As her tennis education continued, Billie Jean in her mid-teens caught the attention of Alice Marble, a five-time Grand Slam singles champion who at the time was teaching tennis on a private court in Encino, a Los Angeles neighborhood located in the San Fernando Valley. “Alice told my dad about this girl in Long Beach who was kind of a tomboy, who played baseball with the boys,” says Eileen Goldsen, daughter of the court’s owner, Michael “Mickey” Goldsen.

Long before prize money and computer rankings entered the picture, one’s fate as a tennis player rested in the hands of amateur officials. Southern California’s czar was Perry Jones.


For more than a year, each Saturday, Billie Jean’s parents would drive 40 miles from Long Beach to Encino—in those days strictly on surface streets—where Billie would spend the weekend with Alice before being picked up Sunday night. Says Goldsen, “They’d practice in the morning and then, in the afternoon, play doubles with my dad and his friends.” Says King, “Alice taught me so much. She taught me that you always had to say thank you to the host. She also taught me that you win or lose with how you manage balls hit around the service line. That still holds true today.”

Graduating high school in 1961, King made her first trip to Wimbledon, where she lost a close three-setter to fifth-seeded Yola Ramirez and surprisingly won the doubles with Karen Hantze. Soon after returning home, Billie Jean commenced studies at California State University at Los Angeles. One of the big sprawling public campuses that for many years made California’s school system the best in the world, Cal State LA also had a tremendous women’s team.

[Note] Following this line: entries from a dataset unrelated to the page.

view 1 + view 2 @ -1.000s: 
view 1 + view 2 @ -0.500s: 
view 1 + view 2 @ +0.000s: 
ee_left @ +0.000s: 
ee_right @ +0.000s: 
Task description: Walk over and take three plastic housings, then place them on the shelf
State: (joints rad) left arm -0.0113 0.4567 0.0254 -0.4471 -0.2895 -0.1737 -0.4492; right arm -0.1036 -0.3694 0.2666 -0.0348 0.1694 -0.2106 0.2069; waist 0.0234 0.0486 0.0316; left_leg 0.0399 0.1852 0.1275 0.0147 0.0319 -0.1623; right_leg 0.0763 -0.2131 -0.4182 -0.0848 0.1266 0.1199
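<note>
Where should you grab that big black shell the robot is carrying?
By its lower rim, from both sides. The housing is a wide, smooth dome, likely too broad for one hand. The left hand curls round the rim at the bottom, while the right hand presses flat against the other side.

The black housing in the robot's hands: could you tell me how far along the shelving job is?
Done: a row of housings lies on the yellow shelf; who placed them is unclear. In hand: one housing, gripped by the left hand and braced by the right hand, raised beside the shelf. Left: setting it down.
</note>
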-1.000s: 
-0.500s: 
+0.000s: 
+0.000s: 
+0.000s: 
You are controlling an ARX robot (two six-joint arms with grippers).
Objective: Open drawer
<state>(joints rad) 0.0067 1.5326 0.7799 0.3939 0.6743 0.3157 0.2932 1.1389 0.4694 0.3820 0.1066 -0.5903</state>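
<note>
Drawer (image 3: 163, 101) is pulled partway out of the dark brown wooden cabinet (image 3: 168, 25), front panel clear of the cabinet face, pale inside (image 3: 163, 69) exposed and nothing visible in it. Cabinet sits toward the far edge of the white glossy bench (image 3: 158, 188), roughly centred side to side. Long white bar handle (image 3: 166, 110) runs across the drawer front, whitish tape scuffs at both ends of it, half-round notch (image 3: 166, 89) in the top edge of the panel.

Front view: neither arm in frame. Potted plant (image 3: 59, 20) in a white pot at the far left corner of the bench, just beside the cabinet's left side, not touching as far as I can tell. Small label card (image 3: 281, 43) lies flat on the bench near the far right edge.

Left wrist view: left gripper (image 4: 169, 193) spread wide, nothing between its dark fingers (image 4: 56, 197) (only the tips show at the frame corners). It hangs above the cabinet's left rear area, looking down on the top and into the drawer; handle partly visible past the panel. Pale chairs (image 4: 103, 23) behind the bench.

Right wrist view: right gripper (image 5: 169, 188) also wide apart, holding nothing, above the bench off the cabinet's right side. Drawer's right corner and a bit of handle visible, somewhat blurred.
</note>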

Besides Billie Jean, who’d finished 1961 ranked third in the US, one spot behind her on the team was US number nine, Carole Caldwell.


Yet there was so little support for women’s tennis then that Billie Jean instead often practiced and played on the men’s team. In the fall of 1962, on the fourth floor of the campus library, she met Larry. Primarily a benchwarmer on the men’s team, Larry called Billie Jean’s attention to the inequities between the genders.

“It’s hard to fathom how women’s tennis was treated in the early ‘60s,” Larry told me. To supplement her income, motoring around Southern California in a burgundy 1950 Ford she’d bought for $310, Billie Jean passed out hot dogs and drinks to reporters at Cal State LA football games and taught tennis on Saturday mornings in Pasadena.

Through those years, she sharpened her skills and competed as time, school and Perry Jones permitted. In the spring came a quick trip to London for Wimbledon, where Billie Jean in 1963 reached the women’s singles final. In the summer came the Eastern grass circuit, leading up to the US Nationals at Forest Hills. But the epicenter remained Southern California, at events in spots like Ojai, Santa Monica, San Diego—and, most of all, the Los Angeles Tennis Club. Though granted an honorary membership there in her teens, as a woman, Billie Jean remained a second-class citizen. Largely ignored by such great minds as Kramer and Gonzales, Billie Jean squinted through the slats of bleachers to overhear the wisdom they were passing on to male hopefuls Dennis Ralston and Stan Smith.

It’s hard to fathom how women’s tennis was treated in the early ‘60s. Larry King


In the fall of 1964, a decade after that first day at Houghton Park, Billie Jean was on the way to finishing the year ranked No. 7 in the world. But she wanted much more, craved the chance to earn the titles won by such personal heroines as Lenglen and Gibson. There was also the sober truth that no one ranked seven could change anyone’s mind about people like Perry Jones.

When an offer came from an Australian businessman, Bob Mitchell, to spend the fall training in Australia, she jumped at the opportunity. Though Billie Jean enjoyed taking in ideas and chatting with her fellow undergraduates, as Larry says, “She was basically a tennis player going to college.”

Those first ten years of tennis in Southern California: that was where she’d earned a bachelor’s degree. Australia would be grad school, where Billie Jean refined her entire game under the tutelage of future Hall of Famer Mervyn Rose and had the chance to work out with the likes of Laver, Roy Emerson and her eventual mixed doubles partner, Owen Davidson.